A Traveller in Rome

A Traveller in Rome

Rating

8.0

The Pequod Review:

A Traveller in Rome is the first of H.V. Morton’s four travel books on Italy. The book is now over 60 years old and no longer a useful practical guide to the city, but Morton’s enthusiastic prose is a delight:

The landscape of Rome is itself declamatory. Upon the roofline stand hundreds of gesticulating saints, their garments tossed about in a baroque breeze, their fingers admonishing, pointing and blessing. The undulating architecture with which the Church in the seventeenth century expressed its satisfaction with the Counter Reformation is itself a gay, inspiring background for gesticulation. It is a stage upon which a Puritan with modest, downcast eyes would be an impossibility: it is the Church flamboyant, the Church resurgent, the Church so sure of itself that it can be quite humorous at times.

[...]

It is the singular charm of Rome that, turning a corner, one comes suddenly face to face with something beautiful and unexpected which was placed there centuries ago, apparently in the most casual fashion.

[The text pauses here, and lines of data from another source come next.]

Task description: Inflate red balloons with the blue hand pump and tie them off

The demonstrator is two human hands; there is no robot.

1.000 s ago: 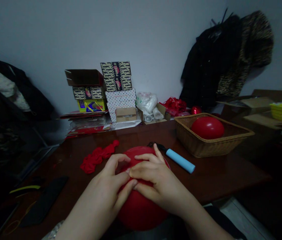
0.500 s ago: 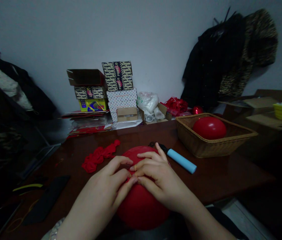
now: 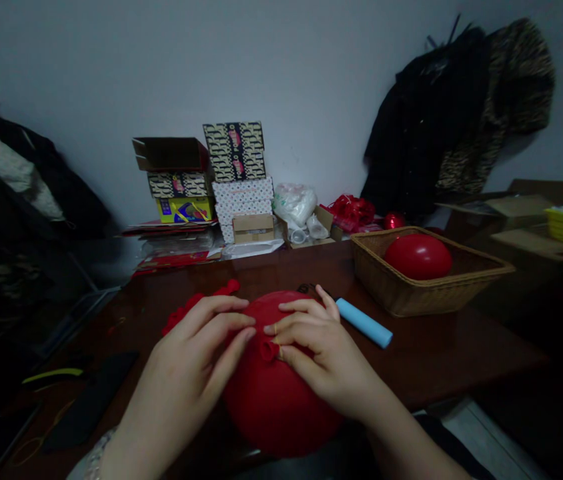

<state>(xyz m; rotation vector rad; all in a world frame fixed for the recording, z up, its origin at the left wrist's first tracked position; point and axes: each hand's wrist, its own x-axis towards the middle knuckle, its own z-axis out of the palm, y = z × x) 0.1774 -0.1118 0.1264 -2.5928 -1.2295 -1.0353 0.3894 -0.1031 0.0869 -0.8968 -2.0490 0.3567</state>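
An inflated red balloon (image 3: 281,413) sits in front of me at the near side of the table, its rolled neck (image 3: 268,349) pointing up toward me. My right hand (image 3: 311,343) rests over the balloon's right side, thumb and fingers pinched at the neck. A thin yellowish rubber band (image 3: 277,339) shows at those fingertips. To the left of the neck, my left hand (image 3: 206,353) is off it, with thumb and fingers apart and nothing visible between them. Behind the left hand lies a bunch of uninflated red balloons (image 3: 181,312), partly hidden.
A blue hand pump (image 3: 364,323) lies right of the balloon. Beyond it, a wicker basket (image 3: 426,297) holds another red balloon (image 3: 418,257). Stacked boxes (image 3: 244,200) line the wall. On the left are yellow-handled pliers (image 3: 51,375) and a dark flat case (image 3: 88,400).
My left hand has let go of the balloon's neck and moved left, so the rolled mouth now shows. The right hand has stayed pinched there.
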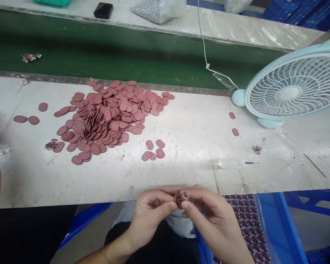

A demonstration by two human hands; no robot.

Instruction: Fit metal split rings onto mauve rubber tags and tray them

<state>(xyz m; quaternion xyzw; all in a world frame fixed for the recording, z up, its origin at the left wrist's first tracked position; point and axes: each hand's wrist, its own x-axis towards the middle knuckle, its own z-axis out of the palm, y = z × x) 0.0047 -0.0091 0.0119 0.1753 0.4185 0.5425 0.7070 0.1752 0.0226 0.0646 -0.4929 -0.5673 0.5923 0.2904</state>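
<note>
Both hands meet at the table's near edge. The left hand (pixel 151 211) and right hand (pixel 209 216) pinch one small pink piece (pixel 181 198) between their fingertips. The big pink pile (pixel 110 113) lies farther up, to the left, nearer the left hand.

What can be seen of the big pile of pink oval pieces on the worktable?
The pile of pink oval pieces lies on the white worktable, left of centre, near the green belt. The pieces are flat, dusty-pink ovals that look like rubber or plastic, some with small holes. They overlap loosely; a few stand on edge in a fanned row. Strays lie around it. Neither hand touches it.
</note>
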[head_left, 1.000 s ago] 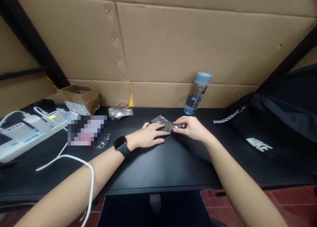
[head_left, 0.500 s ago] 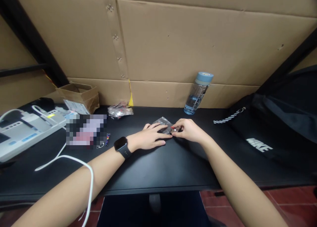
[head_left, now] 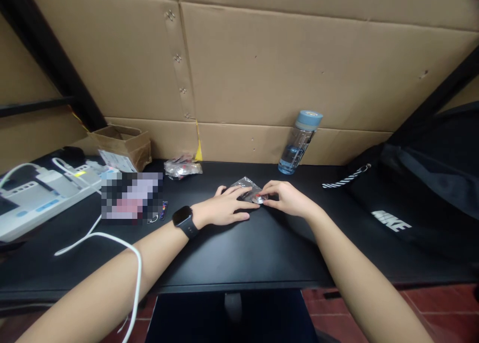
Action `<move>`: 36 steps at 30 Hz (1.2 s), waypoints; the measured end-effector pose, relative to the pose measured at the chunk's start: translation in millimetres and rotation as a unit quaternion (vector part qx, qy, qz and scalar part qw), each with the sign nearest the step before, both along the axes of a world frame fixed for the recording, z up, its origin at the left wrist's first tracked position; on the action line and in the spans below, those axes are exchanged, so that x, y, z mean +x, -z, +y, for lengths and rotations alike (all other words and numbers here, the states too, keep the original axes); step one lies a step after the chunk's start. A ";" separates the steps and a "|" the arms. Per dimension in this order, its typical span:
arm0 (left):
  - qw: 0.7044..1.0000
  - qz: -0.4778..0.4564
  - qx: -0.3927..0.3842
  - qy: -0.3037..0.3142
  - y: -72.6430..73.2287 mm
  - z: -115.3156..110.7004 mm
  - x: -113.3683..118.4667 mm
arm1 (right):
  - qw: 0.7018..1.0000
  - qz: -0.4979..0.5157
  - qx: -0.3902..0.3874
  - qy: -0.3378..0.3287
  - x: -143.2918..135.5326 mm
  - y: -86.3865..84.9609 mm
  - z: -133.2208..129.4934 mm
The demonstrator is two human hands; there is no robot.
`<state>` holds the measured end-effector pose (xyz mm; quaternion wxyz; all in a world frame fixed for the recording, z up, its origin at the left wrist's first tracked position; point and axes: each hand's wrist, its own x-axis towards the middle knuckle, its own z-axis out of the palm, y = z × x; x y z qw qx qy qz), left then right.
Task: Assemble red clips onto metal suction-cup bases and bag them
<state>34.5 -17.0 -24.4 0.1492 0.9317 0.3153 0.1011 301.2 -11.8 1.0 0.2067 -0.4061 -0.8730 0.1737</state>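
A small clear plastic bag [head_left: 245, 182] lies on the black desk [head_left: 209, 263]. My left hand [head_left: 227, 207] rests flat over the bag's near-left part, fingers spread, with a dark watch [head_left: 182, 217] on the wrist. At the bag's right corner sits a small shiny round piece with red on it [head_left: 258, 198]; its exact kind is too small to tell. My right hand [head_left: 287, 197] has thumb and forefinger closed at this piece's right edge. Whether the piece lies inside the bag or on top of it, I cannot tell.
Behind the hands stand a water bottle [head_left: 297, 143] and a bundle of plastic packets [head_left: 182, 167]. To the left are a small cardboard box [head_left: 129, 146], a white power strip [head_left: 41, 208] and a white cable [head_left: 138, 273] crossing my left forearm. A black bag [head_left: 430, 183] fills the right.
The fingers of my right hand have shifted slightly, and more of the shiny round piece shows beside them. My left hand keeps its place on the bag. The view has tilted a little.
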 end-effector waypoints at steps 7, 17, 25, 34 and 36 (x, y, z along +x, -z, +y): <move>1.000 0.008 -0.002 -0.004 -0.5 1.3 -2.1 | 0.997 0.057 0.037 0.034 -16.5 12.4 7.4; 0.999 0.034 -0.004 0.012 -3.2 1.6 -3.5 | 0.994 0.084 0.048 0.042 -21.6 20.2 9.3; 0.999 0.037 -0.010 0.028 -9.9 2.2 -6.4 | 0.998 0.036 0.050 0.020 -17.2 18.8 12.8; 0.998 0.028 -0.037 0.044 -15.8 -1.0 -6.7 | 0.974 0.016 0.132 0.183 -37.4 25.9 10.7; 0.998 0.019 -0.039 0.054 -18.2 -0.7 -7.6 | 0.970 0.019 0.118 0.210 -40.3 27.5 11.6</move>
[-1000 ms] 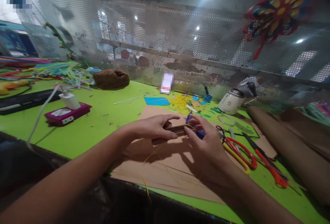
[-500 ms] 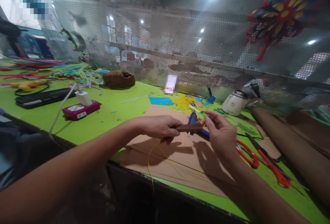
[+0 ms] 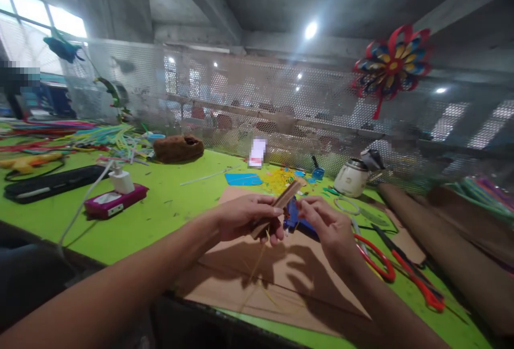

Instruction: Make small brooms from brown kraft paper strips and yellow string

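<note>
My left hand [image 3: 251, 218] is closed round a narrow brown folded strip [image 3: 287, 195], which tilts up to the right. Yellow strands [image 3: 260, 263] hang below that hand over a brown sheet [image 3: 225, 282]. To the right, my right hand [image 3: 325, 223] has its thumb and fingertips pinched together close to the strip; whatever lies between them is too small to make out. A blue tool [image 3: 295, 215], perhaps a glue gun, lies behind and between the hands, partly hidden.
Red-handled scissors [image 3: 417, 279] and a brown roll [image 3: 437, 247] lie at the right. Behind are yellow scraps [image 3: 279, 180], a blue piece [image 3: 243, 179], and a white pot [image 3: 350, 177]. A purple power strip [image 3: 116, 200] and a brown pouch [image 3: 179, 149] lie left.
The strip has swung from nearly level to steeply tilted in my left hand. My right hand has moved slightly away from its end. The camera view has tipped upward.
</note>
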A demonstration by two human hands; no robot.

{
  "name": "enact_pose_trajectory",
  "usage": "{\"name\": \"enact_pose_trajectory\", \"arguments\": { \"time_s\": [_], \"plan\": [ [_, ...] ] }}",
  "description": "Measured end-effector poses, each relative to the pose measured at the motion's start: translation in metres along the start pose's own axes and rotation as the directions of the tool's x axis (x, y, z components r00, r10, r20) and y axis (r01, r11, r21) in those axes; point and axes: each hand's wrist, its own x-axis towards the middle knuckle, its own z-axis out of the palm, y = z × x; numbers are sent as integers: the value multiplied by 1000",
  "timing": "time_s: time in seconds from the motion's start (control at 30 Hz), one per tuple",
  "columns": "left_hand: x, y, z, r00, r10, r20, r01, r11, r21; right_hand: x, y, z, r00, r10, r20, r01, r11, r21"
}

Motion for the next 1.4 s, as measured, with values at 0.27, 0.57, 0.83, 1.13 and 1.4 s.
{"name": "enact_pose_trajectory", "arguments": {
  "time_s": [0.27,0.57,0.83,1.13,1.4],
  "plan": [
    [38,-24,7,999,33,-28,-35,997,-69,-3,15,14,937,336,94,-349,904,247],
    [32,-41,7,980,13,200,57,939,-338,-4,12,15,879,412,239,-474,703,530],
    [28,-36,2,997,64,37,-62,996,-63,-5,9,18,815,505,284,-571,616,542],
    [29,-31,-7,990,34,-136,-15,990,138,-1,19,21,878,447,168,-478,830,289],
    [26,-29,-7,959,101,-266,-78,992,96,-8,-7,6,982,-151,-113,111,947,-303]
  ]
}}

Rome is a city of magic round the corner, of masterpieces dumped, as it were, by the wayside, which lends to the shortest walk the excitement of a treasure hunt.

[...]

To watch an Italian faced by a gigantic mass of spaghetti is always to me an interesting spectacle. The way he crouches over it, combs it up into the air and winds it round his fork before letting it fall into his mouth and biting off the fringe, rouses the awe.

All of us should aspire to go through life so appreciatively.